Sunday, June 6, 2010
May and June are super busy months for me, so I'm playing catch up on blog entries.
In the middle of last month I participated in the 38th National Art Show and Auction in Ellensburg, Washington. I went specifically because I was interested in participating in the quick draw competition. It was a blast!
To explain the quick draw event -- it start in a large room with a circle of chairs on the outside, a bar serving beer and wine at one end and a stage with mike and announcer. About twenty artists brought their easels in and there were some tables in the center for those artists who wanted to use them.
The object is for the artist to create a painting (or wood carving, etc.) in one hour. The painting cannot be started, but you can have a light, simple pencil sketch for placement. There is a large audience filling the seats and more folks moving around talking to the different artists. Everyone is poised, with the announcer kicking it off the event at the top of the hour. He continues to talk about the artists, what they're doing, and call out the time, i.e. 40 minutes left, etc.
The event is all media, not just oils, so the watercolorists have hair dryers plugged into power to dry their work, so they can move onto the next stage. I should mention that at the end of the hour, not only does the painting need to be done, it needs to be framed! So I had my frame all ready, with the holes drilled, offsets loosely in place and wired. My electric drill was at hand, and when there were only a couple of minutes to go I popped the ooey gooey oil painting into the frame, and screwed it down.
As I mentioned I had a blast. I had gone to the event last year and watched, which is why I joined the western art association, so that I could participate this year. The one aspect of it I didn't think about last year was about the noise level when painting. It's so loud. There were hundreds of folks talking, hairdryers running, and the announcer's running commentary over the loudspeakers -- whew! To help my focus I had my mp3 player plugged into one ear, but left the other open to hear the time countdown, and answer an occasional question from viewers.

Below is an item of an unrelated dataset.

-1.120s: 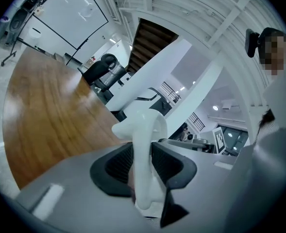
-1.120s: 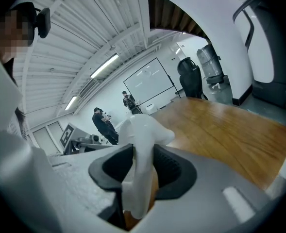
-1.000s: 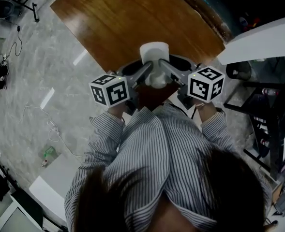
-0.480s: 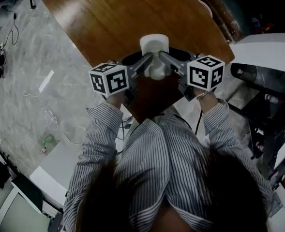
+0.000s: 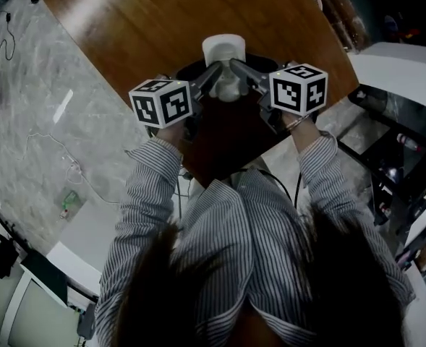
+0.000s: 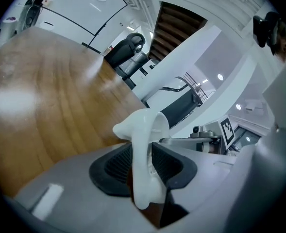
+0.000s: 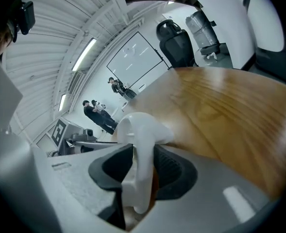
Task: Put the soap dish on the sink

At this point the hour is up, the paintings are done. Next, the artists quickly gather their easels and stuff, rush them out of the building, the workers quickly come in, breakdown the tables and set up the chairs for the audience. This is all done fast! After hauling my easel and paints out, and dump them in my area, I rush back in a get assigned a number, (tying not to bump my very wet painting), we all line up in order of assigned number. The audience is getting seated, and the auctioneer is warming up his voice.

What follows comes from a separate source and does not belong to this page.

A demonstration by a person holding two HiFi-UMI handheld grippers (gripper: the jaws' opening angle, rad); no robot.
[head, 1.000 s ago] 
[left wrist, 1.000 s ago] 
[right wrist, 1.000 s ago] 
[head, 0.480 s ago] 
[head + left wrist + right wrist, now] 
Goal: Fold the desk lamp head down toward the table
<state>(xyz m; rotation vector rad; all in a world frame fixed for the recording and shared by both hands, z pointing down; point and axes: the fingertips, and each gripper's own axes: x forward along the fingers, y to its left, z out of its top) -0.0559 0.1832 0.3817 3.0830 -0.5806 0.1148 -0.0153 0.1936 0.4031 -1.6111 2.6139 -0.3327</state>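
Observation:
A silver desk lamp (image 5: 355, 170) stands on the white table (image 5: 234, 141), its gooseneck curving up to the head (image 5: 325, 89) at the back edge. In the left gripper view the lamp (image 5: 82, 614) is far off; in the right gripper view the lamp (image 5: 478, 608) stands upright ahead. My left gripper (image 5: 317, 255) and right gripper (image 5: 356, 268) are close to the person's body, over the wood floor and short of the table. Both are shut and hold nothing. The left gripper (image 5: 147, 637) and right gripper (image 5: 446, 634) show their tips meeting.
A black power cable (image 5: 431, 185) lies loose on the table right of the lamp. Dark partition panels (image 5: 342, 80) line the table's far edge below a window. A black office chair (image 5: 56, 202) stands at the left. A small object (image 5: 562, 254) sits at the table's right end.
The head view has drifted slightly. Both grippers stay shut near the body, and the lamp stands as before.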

Because the last phase of the quick draw is that all the just produced artwork is immediately auctioned off. And then the piece is gone, taken buy it's purchaser. I'll say it again, -- what a blast!

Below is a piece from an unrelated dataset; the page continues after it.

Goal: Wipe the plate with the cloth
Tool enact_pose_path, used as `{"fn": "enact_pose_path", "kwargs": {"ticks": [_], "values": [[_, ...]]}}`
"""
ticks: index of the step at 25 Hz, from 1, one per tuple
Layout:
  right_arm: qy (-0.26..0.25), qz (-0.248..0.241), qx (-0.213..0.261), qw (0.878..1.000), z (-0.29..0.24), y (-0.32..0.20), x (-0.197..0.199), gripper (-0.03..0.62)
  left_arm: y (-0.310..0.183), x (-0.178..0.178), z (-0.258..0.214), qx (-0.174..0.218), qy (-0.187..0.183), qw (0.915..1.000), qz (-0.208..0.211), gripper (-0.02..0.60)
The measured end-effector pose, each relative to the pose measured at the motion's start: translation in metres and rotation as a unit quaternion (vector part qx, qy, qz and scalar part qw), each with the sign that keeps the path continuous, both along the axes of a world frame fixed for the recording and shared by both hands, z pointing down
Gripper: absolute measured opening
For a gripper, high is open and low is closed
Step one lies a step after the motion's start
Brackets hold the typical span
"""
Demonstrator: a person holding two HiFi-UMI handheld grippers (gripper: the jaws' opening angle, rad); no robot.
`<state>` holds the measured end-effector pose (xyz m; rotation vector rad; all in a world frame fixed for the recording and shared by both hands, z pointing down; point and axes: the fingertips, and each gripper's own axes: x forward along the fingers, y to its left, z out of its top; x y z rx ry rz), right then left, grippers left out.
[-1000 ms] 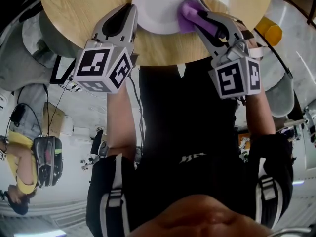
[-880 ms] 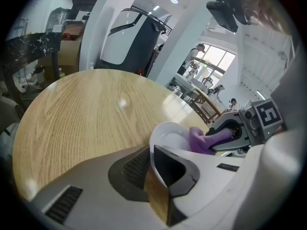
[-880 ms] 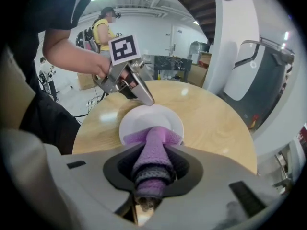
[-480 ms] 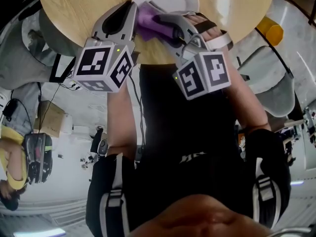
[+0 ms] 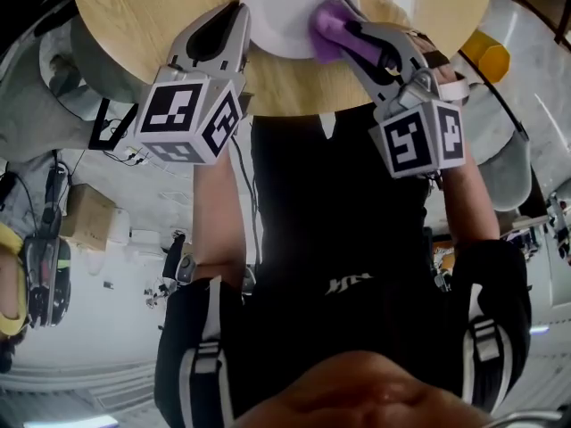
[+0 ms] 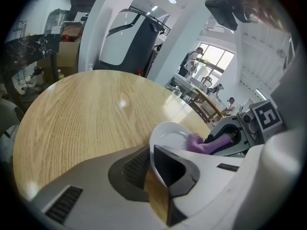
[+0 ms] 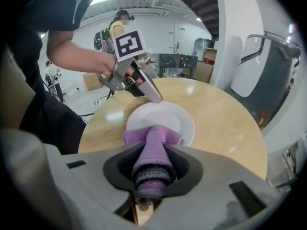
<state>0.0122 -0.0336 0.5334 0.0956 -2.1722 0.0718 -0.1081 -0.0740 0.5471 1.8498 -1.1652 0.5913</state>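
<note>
As the right gripper swings back from the left side of the plate, where half a second ago it was crowded against the left gripper, the purple cloth lands on the plate's right half again, close to where it sat a second ago. That reads as one full back-and-forth stroke across the dish, so the wiping looks well under way rather than just starting. The right tongs are pinched tight on a bunched fold of cloth, whose loose end spreads onto the white surface at the middle of the right gripper view. The left tongs are nearly closed on the plate's near rim and pin it in place, just as they did before; they haven't budged. The plate sits at the top centre of the head view, close to the near edge of the round wooden table, whose edge curves just below it. That is the tight side, and a hard pull toward the body could drag the dish over the lip. There is bare wood at upper left and upper right of the frame, so sideways strokes have plenty of room.
</note>
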Motion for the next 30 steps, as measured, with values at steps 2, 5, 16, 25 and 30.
{"fn": "enact_pose_path", "kwargs": {"ticks": [2, 5, 16, 25, 30], "values": [[0.011, 0.008, 0.003, 1.0, -0.001, -0.003, 0.013, 0.095, -0.001, -0.001, 0.0, 0.001, 0.0, 1.0, -0.001, 0.029], [0.027, 0.019, 0.004, 0.999, -0.002, -0.004, 0.028, 0.095, -0.001, 0.0, 0.0, 0.002, 0.0, 1.0, -0.001, 0.029], [-0.054, -0.019, 0.02, 0.998, -0.002, -0.001, -0.083, 0.094, 0.0, -0.002, 0.0, 0.001, -0.009, 1.0, -0.002, 0.028], [-0.007, 0.004, 0.018, 1.0, 0.002, -0.009, -0.009, 0.095, -0.001, -0.004, 0.001, 0.003, -0.01, 0.9999, -0.001, 0.029], [0.025, 0.033, 0.017, 0.999, -0.002, -0.017, 0.024, 0.095, -0.001, -0.003, 0.002, 0.001, -0.01, 0.9999, -0.001, 0.029]]}}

The photo at the top of this entry is the quick draw painting I produced in one hour. I had someone shoot me holding the painting so I'd have a record of what I did, then ran into take my place in line. It was 16 x 12 oil on canvas. Needless to say the painting was not as complete as I would have liked, and the pressure was huge, but I had so much fun, that I will certainly participate in a quick draw event any chance I get.
Sunday, May 2, 2010
The jockeys are off again!
Yesterday (shortly before the Kentucky Derby was run), I was delivering eight of these jaunty fellows to the Women Painters of Washington show titled "Wonder" at the Columbia Tower Gallery in Seattle, WA.
Some of the paintings from the show are above. The canvas size for each of the paintings is 16" x 8". All are original oils on canvas, and naturally all of them are framed in the same lovely dark espresso colored frame.